We just need to look at it a little bit closer to realize that at each time we find a repeating character we don’t need to start again at position i + 1, because we know that all the remaining elements except the element at position i are unique. Let’s clarify this idea with an example:

s = “abcab”

1.- Lets start looping through our array, at first we have “a”, do we have already an “a”?, No. So let’s store “a” and continue with the next element.

2.- Now we have “b”, do we have already a “b” ?, Nope, so we store the “b” and continue.

3.- We get a “c” , we don’t have any “c” already stored, so store it and continue.

4.- Now we get an “a”, do we have already an “a”?, Yes we have.
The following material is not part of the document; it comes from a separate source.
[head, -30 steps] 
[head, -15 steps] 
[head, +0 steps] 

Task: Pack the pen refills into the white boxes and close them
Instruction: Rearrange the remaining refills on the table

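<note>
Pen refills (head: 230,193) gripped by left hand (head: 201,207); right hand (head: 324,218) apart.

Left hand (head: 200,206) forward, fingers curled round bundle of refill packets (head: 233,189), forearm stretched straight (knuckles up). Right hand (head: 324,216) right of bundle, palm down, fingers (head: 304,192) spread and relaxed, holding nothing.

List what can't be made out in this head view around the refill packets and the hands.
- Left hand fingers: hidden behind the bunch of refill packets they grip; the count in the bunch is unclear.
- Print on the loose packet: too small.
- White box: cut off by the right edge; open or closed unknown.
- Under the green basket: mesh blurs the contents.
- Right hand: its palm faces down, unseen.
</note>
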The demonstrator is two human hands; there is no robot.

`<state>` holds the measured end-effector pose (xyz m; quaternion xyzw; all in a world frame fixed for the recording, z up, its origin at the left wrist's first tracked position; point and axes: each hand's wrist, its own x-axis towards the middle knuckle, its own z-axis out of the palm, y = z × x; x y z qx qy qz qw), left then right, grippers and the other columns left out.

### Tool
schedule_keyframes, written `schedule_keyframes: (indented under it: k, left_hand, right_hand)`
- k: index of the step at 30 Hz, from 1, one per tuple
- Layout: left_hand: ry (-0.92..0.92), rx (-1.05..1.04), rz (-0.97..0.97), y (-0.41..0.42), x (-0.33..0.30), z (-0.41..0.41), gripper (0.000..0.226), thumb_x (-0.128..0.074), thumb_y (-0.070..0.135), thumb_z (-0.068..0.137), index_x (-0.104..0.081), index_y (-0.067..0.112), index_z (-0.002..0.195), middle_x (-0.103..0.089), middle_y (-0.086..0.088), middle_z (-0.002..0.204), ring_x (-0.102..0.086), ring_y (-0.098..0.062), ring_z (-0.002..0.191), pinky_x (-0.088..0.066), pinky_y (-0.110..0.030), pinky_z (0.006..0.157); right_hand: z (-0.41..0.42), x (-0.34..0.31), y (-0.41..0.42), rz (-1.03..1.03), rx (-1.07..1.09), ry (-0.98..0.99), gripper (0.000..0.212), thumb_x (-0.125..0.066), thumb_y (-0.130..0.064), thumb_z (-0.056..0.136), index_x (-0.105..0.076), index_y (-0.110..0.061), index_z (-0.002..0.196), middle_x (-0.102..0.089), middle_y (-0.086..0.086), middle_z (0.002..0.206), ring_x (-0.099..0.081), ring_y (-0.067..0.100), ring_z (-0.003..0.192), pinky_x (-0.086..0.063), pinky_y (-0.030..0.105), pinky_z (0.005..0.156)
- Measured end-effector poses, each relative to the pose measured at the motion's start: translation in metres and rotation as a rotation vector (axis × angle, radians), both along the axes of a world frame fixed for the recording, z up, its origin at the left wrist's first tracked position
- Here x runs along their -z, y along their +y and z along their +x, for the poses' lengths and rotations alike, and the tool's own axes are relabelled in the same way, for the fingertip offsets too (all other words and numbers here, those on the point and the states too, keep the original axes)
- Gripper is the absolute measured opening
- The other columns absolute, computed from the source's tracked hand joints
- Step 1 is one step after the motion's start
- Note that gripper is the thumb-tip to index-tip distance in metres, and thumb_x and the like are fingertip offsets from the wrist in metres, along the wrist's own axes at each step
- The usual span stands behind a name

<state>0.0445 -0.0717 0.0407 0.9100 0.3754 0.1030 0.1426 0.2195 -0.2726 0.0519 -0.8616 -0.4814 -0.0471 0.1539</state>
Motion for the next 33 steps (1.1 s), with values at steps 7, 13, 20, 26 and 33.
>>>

So now we know that so far all the elements are different but the “a” at position 0 and the “a” at position 3, with our first approach we just would start again at position 1, but it’s not necessary because we know that all the remaining elements from index 1 to 3 are different, so we just ignore the “a” at position 0 and continue with the next character. By doing this we are gonna avoid a bunch of operations and now we have a much more efficient algorithm.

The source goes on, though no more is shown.